## [WHAT YOU NEED TO DO]
The lines to be copied are those below that contain "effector".

## [RECORDED INFORMATION]
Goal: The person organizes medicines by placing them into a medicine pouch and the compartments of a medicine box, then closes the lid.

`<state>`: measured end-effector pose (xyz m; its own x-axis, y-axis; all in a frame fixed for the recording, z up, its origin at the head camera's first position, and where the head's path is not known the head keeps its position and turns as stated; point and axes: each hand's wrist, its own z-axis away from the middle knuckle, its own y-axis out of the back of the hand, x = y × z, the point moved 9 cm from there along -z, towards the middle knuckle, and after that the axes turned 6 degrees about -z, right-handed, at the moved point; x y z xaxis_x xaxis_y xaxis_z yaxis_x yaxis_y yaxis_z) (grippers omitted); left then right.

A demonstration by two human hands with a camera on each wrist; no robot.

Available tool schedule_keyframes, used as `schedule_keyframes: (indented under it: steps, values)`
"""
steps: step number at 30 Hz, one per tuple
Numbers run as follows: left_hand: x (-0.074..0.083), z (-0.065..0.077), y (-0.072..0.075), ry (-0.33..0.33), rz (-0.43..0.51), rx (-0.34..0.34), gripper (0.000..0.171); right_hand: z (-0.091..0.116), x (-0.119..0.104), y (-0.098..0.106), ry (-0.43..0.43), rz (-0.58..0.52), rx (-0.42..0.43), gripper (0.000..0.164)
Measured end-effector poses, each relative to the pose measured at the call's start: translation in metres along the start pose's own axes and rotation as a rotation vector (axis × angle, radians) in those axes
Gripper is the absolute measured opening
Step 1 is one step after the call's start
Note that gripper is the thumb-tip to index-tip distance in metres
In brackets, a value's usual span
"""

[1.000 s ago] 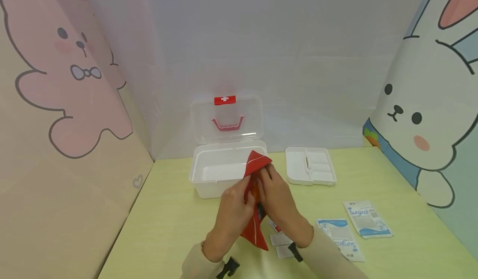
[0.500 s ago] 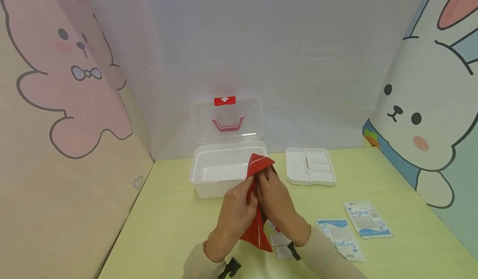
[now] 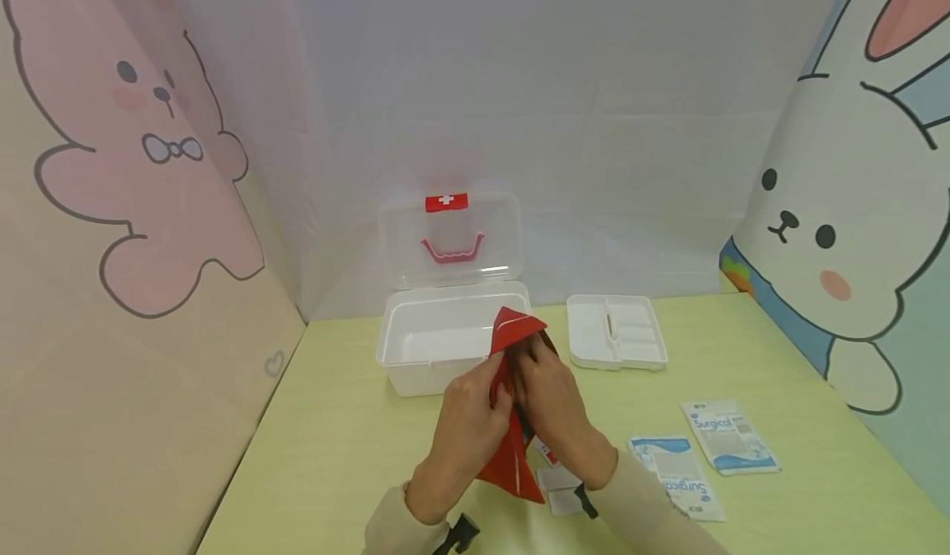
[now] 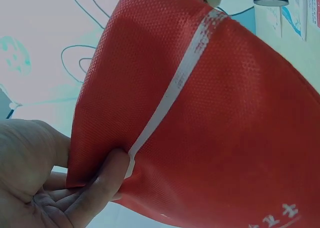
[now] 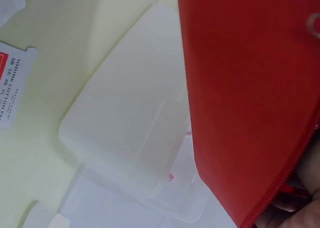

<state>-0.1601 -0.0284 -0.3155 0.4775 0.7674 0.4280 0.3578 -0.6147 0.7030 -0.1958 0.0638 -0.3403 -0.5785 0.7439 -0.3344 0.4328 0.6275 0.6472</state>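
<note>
An open white box (image 3: pixel 406 379) is supported by a pale yellow table (image 3: pixel 312 456). Right of the box, a compartmented tray (image 3: pixel 637 332) is placed; farther right and forward of it, two "Surgical" packets (image 3: pixel 731 438) are laid. Before the box, an iodine cotton carton (image 5: pixel 14 82) and small white packets (image 3: pixel 561 481) are seen.

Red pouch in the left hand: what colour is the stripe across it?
The stripe on the pouch is white; the left wrist view shows it best.

I hold a red pouch (image 3: pixel 512 458) over the counter (image 3: pixel 334 439)
My left grip (image 3: pixel 469 419) pinches its edge, my right grip (image 3: pixel 552 398) reaches inside its mouth; beyond, a white box (image 3: pixel 416 380) stands open beside a white tray (image 3: pixel 590 332).
</note>
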Motion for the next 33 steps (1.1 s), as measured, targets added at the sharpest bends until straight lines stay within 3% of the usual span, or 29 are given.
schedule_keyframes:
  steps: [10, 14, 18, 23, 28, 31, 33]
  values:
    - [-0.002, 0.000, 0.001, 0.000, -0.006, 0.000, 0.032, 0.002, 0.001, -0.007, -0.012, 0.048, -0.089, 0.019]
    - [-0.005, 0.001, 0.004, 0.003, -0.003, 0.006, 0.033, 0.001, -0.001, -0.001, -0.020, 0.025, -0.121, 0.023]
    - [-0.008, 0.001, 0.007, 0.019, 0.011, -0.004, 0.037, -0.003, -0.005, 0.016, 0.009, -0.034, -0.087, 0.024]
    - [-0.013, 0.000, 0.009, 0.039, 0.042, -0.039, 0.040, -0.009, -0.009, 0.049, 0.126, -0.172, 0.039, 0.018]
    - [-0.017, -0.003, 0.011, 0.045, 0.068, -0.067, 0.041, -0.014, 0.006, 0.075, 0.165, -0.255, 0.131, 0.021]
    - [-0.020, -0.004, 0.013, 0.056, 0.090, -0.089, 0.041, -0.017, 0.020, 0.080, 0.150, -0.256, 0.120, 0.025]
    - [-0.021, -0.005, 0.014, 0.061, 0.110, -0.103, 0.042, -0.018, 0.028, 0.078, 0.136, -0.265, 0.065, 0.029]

## [RESULT BELOW]
`<state>`: measured end-effector pose (xyz m; its own x-axis, y-axis; all in a frame fixed for the recording, z up, its origin at the head camera's first position, and where the head's path is not known the head keeps its position and turns as stated; point and axes: each hand's wrist, its own z-axis away from the middle knuckle, its own y-axis out of the back of the hand, x = y × z, the point moved 9 cm from there along -z, towards the middle knuckle, and after that the axes turned 6 degrees about -z, right-handed, at the moved point; x y z xaxis_x xaxis_y xaxis_z yaxis_x yaxis_y yaxis_z) (grippers omitted); left then right.
Measured end-effector poses, each relative to the pose measured at the call's start: translation in metres along the start pose's own axes and rotation as a rotation vector (axis × angle, radians) in those axes

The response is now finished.